> **YOUR GOAL**: In the records below, the line with "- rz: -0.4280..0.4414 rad" opens the range and the line with "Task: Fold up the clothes" closes it; print that range exactly and nothing else.
(Beginning of EXTRACTED ENTRIES)
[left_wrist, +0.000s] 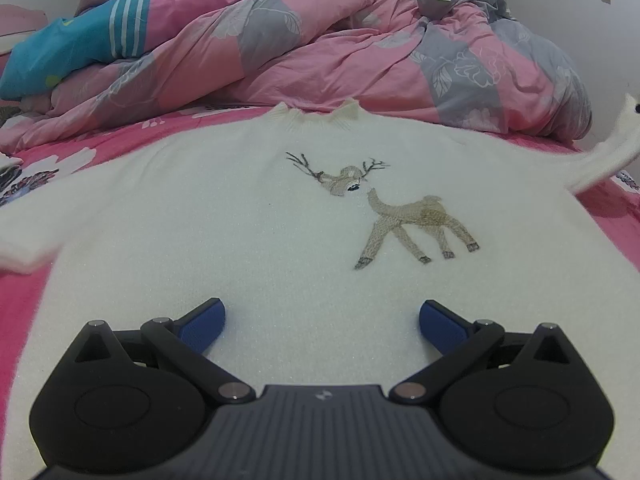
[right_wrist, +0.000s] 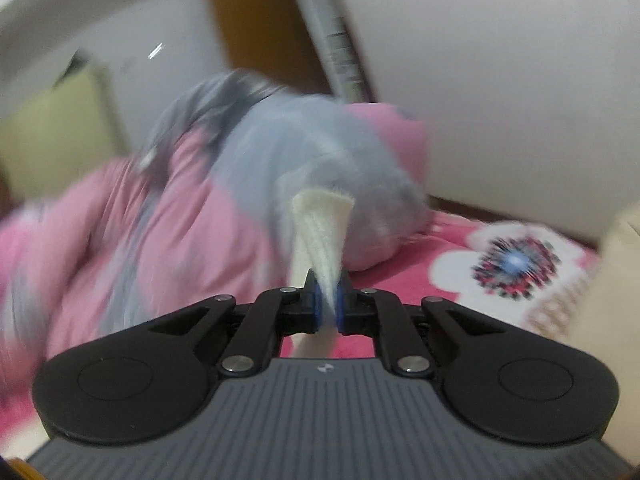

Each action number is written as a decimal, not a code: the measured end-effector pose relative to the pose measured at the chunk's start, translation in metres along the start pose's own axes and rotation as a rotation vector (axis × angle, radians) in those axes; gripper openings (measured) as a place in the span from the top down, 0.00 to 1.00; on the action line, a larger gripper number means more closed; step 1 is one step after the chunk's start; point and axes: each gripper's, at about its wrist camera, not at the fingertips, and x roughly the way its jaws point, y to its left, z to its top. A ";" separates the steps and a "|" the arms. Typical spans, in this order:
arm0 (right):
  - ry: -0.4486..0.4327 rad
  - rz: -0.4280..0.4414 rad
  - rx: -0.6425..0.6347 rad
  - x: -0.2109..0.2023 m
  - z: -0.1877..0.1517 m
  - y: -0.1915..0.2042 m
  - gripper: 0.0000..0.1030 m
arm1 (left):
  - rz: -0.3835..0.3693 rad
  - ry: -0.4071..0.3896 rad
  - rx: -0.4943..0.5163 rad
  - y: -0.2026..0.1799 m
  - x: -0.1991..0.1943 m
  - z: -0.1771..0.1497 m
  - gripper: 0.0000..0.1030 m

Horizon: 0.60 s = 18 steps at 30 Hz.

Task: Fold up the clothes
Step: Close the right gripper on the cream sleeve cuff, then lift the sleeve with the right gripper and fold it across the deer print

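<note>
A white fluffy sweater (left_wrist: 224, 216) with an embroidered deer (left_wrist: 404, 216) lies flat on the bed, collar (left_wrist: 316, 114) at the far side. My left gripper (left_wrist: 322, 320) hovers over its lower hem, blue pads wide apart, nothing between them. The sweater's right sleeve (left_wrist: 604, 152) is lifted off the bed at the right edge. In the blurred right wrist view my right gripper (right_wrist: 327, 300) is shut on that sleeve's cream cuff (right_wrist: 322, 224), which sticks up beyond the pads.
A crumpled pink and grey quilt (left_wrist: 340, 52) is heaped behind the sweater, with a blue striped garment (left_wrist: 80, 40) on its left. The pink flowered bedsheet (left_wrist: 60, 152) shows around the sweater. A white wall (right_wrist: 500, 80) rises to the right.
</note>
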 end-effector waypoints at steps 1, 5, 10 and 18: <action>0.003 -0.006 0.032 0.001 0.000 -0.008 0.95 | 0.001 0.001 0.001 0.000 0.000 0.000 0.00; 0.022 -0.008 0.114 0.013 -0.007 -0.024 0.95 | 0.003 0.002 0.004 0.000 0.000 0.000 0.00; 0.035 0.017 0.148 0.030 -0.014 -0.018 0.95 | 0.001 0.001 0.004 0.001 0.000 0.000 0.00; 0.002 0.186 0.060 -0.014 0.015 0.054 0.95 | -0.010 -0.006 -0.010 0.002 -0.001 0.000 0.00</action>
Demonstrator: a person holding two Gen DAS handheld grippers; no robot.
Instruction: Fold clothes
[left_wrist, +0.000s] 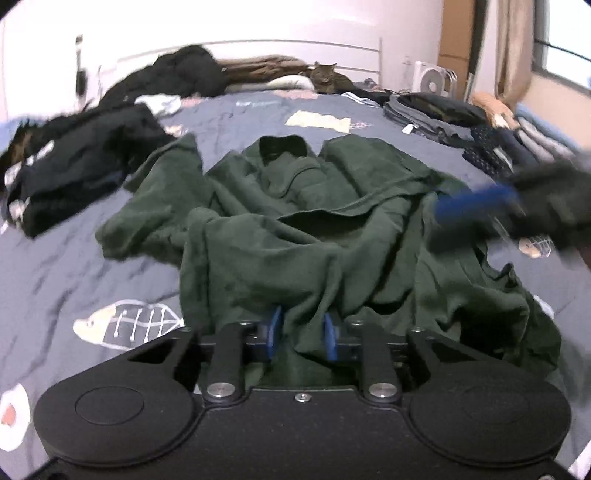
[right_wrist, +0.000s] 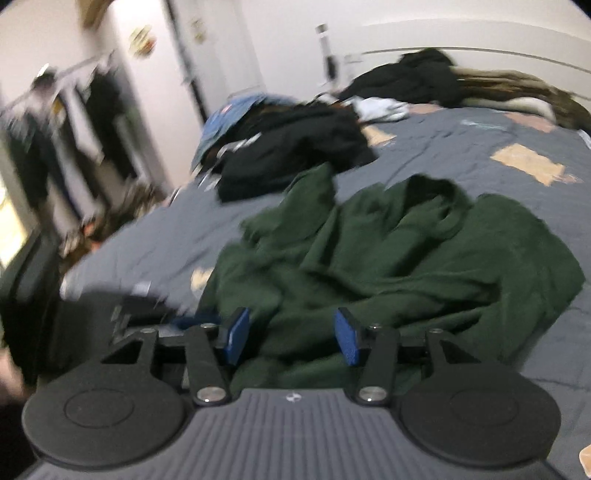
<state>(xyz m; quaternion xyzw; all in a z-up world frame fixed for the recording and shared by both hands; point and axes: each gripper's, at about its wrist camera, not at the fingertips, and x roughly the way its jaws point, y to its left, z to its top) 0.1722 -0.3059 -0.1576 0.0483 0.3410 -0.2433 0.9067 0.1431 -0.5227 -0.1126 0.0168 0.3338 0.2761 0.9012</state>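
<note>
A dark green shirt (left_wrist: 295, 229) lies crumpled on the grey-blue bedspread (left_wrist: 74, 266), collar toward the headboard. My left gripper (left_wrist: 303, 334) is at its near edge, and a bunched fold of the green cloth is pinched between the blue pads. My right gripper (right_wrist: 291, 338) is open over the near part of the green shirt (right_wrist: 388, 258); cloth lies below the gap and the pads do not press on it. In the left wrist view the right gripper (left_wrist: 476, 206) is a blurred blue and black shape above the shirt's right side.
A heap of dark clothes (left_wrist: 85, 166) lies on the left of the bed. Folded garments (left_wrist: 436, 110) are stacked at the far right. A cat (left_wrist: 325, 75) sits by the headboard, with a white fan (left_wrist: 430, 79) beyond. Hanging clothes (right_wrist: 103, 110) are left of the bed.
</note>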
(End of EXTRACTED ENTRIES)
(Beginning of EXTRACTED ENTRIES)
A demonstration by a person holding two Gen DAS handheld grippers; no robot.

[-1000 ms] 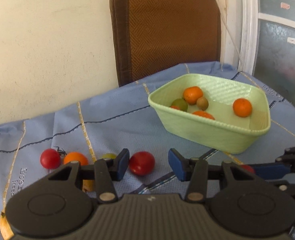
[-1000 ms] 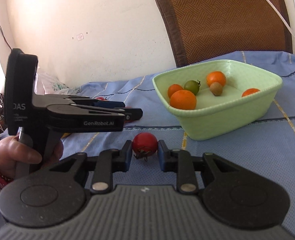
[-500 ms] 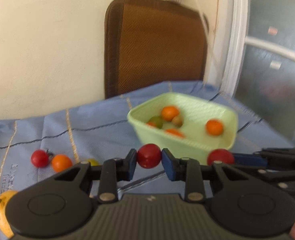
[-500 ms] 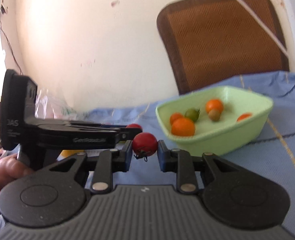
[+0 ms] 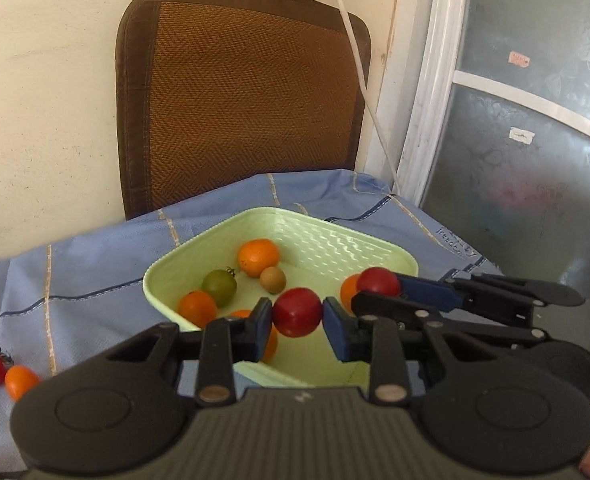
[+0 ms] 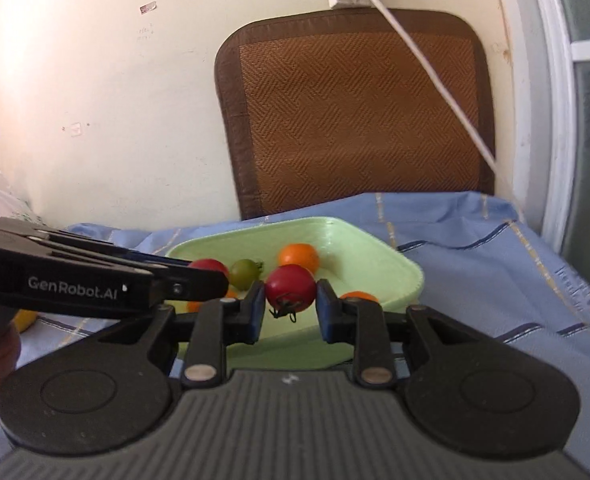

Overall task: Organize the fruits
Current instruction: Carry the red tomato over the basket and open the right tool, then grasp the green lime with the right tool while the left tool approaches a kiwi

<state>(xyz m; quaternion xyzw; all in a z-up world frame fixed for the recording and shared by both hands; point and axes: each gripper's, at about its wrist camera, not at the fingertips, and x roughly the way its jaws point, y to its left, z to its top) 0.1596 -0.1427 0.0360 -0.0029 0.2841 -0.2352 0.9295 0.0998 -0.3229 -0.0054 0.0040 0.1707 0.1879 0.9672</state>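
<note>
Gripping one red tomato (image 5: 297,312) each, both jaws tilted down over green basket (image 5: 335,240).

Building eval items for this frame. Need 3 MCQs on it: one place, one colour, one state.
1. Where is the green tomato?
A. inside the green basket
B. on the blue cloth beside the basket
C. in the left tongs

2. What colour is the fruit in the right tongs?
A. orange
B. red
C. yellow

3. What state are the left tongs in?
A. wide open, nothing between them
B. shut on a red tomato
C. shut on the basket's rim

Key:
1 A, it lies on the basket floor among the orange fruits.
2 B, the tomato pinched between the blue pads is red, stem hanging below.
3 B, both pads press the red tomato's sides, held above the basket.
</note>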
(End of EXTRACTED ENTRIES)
> **EXERCISE RESULT**:
  - rz: -0.4280..0.4414 rad
  - rx: -0.6425..0.6347 rad
  - x: -0.2109..0.2023 m
  - z: -0.1877..0.1517 m
  - y: -0.1915..0.2042 m
  - gripper: 0.0000..0.1030 m
arm1 (left):
  - rz: -0.3835..0.3693 rad
  - ry: -0.4071..0.3896 rad
  - rx: -0.4943..0.5163 rad
  - y: -0.2026..0.1799 m
  - x: -0.1991..0.1943 m
  - z: -0.1771..0.1497 m
  - gripper: 0.0000..0.1030 m

Horizon: 0.60 s = 18 steps at 30 Hz.

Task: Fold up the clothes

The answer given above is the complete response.